[
https://issues.apache.org/jira/browse/SPARK-12964?page=com.atlassian.jira.plugin.system.issuetabpanels:all-tabpanel
]
Hyukjin Kwon resolved SPARK-12964.
----------------------------------
Resolution: Incomplete
> SparkContext.localProperties leaked
> -----------------------------------
>
> Key: SPARK-12964
> URL: https://issues.apache.org/jira/browse/SPARK-12964
> Project: Spark
> Issue Type: Bug
> Components: Spark Core
> Affects Versions: 1.6.0
> Reporter: Daniel Darabos
> Priority: Minor
> Labels: bulk-closed
>
> I have a non-deterministic but quite reliable reproduction for a case where
> {{spark.sql.execution.id}} is leaked. Operations then die with
> {{spark.sql.execution.id is already set}}. These threads never recover
> because there is nothing to unset {{spark.sql.execution.id}}. (It's not a
> case of nested {{withNewExecutionId}} calls.)
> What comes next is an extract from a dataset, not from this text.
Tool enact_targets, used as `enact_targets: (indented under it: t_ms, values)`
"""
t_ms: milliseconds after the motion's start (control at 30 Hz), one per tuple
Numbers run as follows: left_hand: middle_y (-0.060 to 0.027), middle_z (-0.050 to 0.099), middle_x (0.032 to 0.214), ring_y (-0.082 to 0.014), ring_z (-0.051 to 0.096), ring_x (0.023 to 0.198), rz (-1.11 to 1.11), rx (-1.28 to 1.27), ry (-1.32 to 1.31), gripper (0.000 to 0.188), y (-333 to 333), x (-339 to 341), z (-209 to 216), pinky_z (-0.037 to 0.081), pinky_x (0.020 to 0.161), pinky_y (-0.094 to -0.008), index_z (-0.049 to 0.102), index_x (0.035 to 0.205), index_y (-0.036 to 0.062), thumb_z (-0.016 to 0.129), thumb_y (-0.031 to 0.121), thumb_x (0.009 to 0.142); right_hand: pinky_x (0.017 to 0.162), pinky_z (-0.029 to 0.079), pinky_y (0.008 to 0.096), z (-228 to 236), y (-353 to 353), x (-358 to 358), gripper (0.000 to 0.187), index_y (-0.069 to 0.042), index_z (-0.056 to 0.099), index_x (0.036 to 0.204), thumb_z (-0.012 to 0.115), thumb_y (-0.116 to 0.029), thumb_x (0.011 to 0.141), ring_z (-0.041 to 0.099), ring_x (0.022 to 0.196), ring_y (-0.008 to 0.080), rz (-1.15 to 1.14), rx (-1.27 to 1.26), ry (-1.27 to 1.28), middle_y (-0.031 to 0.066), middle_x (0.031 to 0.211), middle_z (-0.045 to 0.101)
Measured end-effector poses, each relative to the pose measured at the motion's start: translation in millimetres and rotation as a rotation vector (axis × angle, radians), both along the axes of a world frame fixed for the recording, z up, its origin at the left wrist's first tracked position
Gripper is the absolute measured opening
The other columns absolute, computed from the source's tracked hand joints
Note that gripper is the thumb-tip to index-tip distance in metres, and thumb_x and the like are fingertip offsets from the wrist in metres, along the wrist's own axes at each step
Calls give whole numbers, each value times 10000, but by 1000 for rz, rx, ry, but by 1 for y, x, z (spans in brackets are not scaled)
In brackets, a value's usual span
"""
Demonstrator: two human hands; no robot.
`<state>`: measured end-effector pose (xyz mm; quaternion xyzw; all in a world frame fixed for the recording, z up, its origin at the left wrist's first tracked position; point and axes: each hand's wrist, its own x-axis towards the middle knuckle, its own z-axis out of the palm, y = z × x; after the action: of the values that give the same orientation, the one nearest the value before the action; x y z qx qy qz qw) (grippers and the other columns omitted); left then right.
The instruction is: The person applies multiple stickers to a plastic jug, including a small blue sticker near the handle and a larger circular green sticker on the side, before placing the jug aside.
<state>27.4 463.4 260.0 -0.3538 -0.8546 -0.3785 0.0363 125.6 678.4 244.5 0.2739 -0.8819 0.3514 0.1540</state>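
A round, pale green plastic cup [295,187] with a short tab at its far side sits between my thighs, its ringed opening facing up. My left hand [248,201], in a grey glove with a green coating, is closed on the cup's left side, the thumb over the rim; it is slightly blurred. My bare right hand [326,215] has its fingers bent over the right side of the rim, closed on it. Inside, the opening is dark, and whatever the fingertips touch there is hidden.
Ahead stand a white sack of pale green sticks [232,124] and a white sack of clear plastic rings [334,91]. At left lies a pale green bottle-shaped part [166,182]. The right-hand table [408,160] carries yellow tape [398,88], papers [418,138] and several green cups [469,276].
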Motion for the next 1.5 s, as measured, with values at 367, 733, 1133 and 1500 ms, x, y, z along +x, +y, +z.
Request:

> I have figured out why this happens. We are within a {{withNewExecutionId}}
> block. At some point we call back to user code. (In our case this is a custom
> data source's {{buildScan}} method.) The user code calls
> {{scala.concurrent.Await.result}}. Because our thread is a member of a
> {{ForkJoinPool}} (this is a Play HTTP serving thread) {{Await.result}} starts
> a new thread. {{SparkContext.localProperties}} is cloned for this thread and
> then it's ready to serve an HTTP request.
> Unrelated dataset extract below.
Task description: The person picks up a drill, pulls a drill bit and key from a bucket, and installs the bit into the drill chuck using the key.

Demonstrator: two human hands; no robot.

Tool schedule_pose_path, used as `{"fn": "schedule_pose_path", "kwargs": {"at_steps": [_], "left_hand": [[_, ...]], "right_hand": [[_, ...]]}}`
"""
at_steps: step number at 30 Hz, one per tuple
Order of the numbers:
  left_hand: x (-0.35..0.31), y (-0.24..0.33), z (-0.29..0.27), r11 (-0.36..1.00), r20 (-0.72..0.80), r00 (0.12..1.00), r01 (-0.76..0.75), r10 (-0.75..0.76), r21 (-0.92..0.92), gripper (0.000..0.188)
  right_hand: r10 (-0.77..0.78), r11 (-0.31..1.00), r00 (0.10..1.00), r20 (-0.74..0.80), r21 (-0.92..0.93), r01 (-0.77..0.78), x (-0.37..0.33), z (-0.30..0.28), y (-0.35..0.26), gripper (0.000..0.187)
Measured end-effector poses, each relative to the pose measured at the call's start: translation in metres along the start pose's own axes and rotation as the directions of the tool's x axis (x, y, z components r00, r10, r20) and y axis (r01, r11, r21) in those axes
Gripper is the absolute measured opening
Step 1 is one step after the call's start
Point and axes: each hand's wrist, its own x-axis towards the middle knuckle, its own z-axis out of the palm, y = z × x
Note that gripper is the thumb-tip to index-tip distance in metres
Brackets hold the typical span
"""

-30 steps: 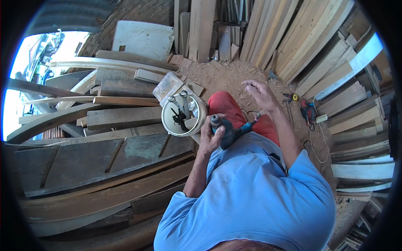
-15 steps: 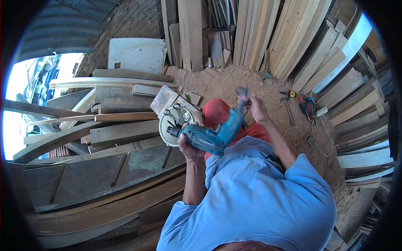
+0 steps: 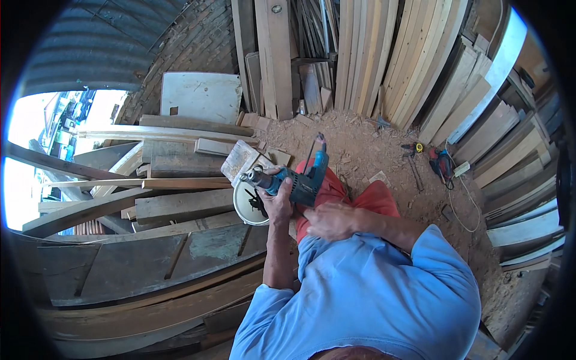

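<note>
A teal power drill [image 3: 305,187] lies across my lap, its dark chuck [image 3: 258,176] aimed left and its handle pointing away from me. My left hand [image 3: 278,203] wraps round the front of the drill's body, behind the chuck. My right hand [image 3: 331,221] is at the rear of the drill, over my red trousers, with its fingers bent; whatever is in them is hidden. Under the chuck, a white round bucket [image 3: 241,203] stands with a black object in it and a pale worn board [image 3: 241,161] beside its far rim.
Planks and beams [image 3: 186,201] are piled on the left, with upright boards [image 3: 360,60] along the back. Wood shavings cover the floor [image 3: 354,141]. To the right lie a yellow tape measure [image 3: 419,147] and a red-and-black power tool [image 3: 441,163] with a pale cord.
My right hand has left the end of the drill's handle and come back toward me, to the drill's rear. The drill has turned, its chuck now higher in view.
</note>
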Motion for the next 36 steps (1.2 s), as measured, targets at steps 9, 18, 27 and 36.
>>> {"fn": "schedule_pose_path", "kwargs": {"at_steps": [9, 18, 27, 36], "left_hand": [[-0.02, 0.039, -0.018, 0.875, 0.294, 0.939, 0.287, -0.177, -0.39, 0.046], [-0.013, 0.068, 0.048, 0.561, 0.322, 0.932, 0.178, 0.168, -0.809, 0.046], [0.038, 0.086, 0.011, 0.857, 0.174, 0.911, -0.411, 0.374, 0.311, 0.039], [-0.018, 0.068, -0.001, 0.929, 0.41, 0.912, 0.156, -0.005, -0.336, 0.051]], "right_hand": [[-0.078, 0.935, 0.916, -0.393, 0.289, 0.204, -0.06, -0.111, 0.05, 0.019], [0.119, 0.968, 0.702, -0.702, 0.24, 0.075, 0.041, -0.037, 0.162, 0.02], [-0.198, 0.924, 0.91, -0.364, 0.241, 0.298, -0.047, -0.042, -0.021, 0.019], [0.096, 0.978, 0.689, -0.718, 0.196, 0.067, -0.077, -0.141, 0.086, 0.02]]}}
> The first thread then finishes waiting, finishes {{buildScan}}, and leaves
> {{withNewExecutionId}}, clearing {{spark.sql.execution.id}} in the
> {{finally}} block. All good. But some time later another HTTP request will be
> served by the second thread. This thread is "poisoned" with a
> {{spark.sql.execution.id}}. When it tries to use {{withNewExecutionId}} it
> fails.
> ----
> I don't know who's at fault here.
> - I don't like the {{ThreadLocal}} properties anyway. Why not create an
> Execution object and let it wrap the operation? Then you could have two
> executions in parallel on the same thread, and other stuff like that. It
> would be much clearer than storing the execution ID in a kind-of-global
> variable.
> - Why do we have to inherit the {{ThreadLocal}} properties? I'm sure there
> is a good reason, but this is essentially a bug-generator in my view. (It has
> already generated https://issues.apache.org/jira/browse/SPARK-10563.)
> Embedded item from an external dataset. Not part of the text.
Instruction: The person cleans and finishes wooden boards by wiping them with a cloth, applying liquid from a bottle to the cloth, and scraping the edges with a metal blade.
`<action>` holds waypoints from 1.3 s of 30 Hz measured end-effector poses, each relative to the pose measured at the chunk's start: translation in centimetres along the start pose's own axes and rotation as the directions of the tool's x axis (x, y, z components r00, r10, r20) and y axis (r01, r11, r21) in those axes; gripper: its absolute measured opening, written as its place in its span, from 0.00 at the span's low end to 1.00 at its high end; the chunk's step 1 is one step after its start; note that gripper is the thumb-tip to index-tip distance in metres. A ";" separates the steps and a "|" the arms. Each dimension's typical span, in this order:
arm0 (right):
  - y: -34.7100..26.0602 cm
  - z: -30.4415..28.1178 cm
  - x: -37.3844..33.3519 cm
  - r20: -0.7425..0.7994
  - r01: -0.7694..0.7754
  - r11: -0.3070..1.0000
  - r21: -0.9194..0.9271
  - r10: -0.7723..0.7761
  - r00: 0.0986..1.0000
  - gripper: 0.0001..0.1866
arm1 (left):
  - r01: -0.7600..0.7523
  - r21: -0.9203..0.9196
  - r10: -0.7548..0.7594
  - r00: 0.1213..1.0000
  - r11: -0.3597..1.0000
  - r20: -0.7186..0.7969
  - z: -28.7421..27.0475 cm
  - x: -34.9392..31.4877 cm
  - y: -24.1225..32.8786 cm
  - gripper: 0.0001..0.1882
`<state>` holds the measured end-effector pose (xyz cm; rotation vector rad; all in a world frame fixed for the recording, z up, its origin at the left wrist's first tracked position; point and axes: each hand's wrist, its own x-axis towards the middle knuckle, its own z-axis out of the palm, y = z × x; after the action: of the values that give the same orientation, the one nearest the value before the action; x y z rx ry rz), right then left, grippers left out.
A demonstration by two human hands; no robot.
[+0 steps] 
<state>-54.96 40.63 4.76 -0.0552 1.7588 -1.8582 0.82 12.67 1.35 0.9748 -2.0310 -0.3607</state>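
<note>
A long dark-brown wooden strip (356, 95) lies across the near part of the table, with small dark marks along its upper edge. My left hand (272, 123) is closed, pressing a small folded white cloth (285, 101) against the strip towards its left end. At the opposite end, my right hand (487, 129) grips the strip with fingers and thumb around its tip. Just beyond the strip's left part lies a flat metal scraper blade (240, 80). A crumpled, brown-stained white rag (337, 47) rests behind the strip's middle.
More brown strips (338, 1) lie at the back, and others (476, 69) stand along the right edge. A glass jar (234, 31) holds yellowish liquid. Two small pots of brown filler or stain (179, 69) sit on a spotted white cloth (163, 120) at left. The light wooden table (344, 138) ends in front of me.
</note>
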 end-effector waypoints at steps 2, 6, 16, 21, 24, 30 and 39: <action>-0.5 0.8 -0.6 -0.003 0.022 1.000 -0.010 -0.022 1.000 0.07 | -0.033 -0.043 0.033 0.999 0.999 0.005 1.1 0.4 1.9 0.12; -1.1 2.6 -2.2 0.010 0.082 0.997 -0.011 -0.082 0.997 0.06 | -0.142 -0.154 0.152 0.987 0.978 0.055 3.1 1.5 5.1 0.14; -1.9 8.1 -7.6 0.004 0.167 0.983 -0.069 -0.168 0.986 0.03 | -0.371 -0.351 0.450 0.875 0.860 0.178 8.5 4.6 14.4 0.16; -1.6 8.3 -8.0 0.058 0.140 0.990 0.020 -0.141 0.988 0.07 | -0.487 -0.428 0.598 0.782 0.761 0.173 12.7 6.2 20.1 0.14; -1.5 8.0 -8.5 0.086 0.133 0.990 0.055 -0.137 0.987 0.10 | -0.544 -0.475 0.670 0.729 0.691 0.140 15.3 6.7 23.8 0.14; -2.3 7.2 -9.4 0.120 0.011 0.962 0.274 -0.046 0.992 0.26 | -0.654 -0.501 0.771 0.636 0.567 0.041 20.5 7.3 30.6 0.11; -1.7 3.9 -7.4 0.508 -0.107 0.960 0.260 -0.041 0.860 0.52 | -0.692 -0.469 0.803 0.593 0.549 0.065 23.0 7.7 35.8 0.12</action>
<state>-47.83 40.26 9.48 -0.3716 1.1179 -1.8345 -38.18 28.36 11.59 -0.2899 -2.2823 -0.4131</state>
> - {{Await.result}} --- I never would have thought it starts threads.
> - We probably shouldn't be calling {{Await.result}} inside {{buildScan}}.
> - We probably shouldn't call Spark things from HTTP serving threads.
> I'm not sure what could be done on the Spark side, but I thought I should
> mention this interesting issue. For supporting evidence here is the stack
> trace when {{localProperties}} is getting cloned. It's contents at that point
> are:
> {noformat}
> {spark.sql.execution.id=0, spark.rdd.scope.noOverride=true,
> spark.rdd.scope={"id":"4","name":"ExecutedCommand"}}
> {noformat}
> {noformat}
> at org.apache.spark.SparkContext$$anon$2.childValue(SparkContext.scala:364)
> [spark-assembly-1.6.0-hadoop2.4.0.jar:1.6.0]
> at org.apache.spark.SparkContext$$anon$2.childValue(SparkContext.scala:362)
> [spark-assembly-1.6.0-hadoop2.4.0.jar:1.6.0]
> at java.lang.ThreadLocal$ThreadLocalMap.<init>(ThreadLocal.java:353)
> [na:1.7.0_91]
> at java.lang.ThreadLocal$ThreadLocalMap.<init>(ThreadLocal.java:261)
> [na:1.7.0_91]
> at java.lang.ThreadLocal.createInheritedMap(ThreadLocal.java:236)
> [na:1.7.0_91]
> at java.lang.Thread.init(Thread.java:416) [na:1.7.0_91]
>
> at java.lang.Thread.init(Thread.java:349) [na:1.7.0_91]
>
> at java.lang.Thread.<init>(Thread.java:508) [na:1.7.0_91]
>
> at
> scala.concurrent.forkjoin.ForkJoinWorkerThread.<init>(ForkJoinWorkerThread.java:48)
> [org.scala-lang.scala-library-2.10.5.jar:na]
> at
> scala.concurrent.impl.ExecutionContextImpl$DefaultThreadFactory$$anon$2.<init>(ExecutionContextImpl.scala:42)
> [org.scala-lang.scala-library-2.10.5.jar:na]
> at
> scala.concurrent.impl.ExecutionContextImpl$DefaultThreadFactory.newThread(ExecutionContextImpl.scala:42)
> [org.scala-lang.scala-library-2.10.5.jar:na]
> at
> scala.concurrent.forkjoin.ForkJoinPool.tryCompensate(ForkJoinPool.java:2341)
> [org.scala-lang.scala-library-2.10.5.jar:na]
> at
> scala.concurrent.forkjoin.ForkJoinPool.managedBlock(ForkJoinPool.java:3638)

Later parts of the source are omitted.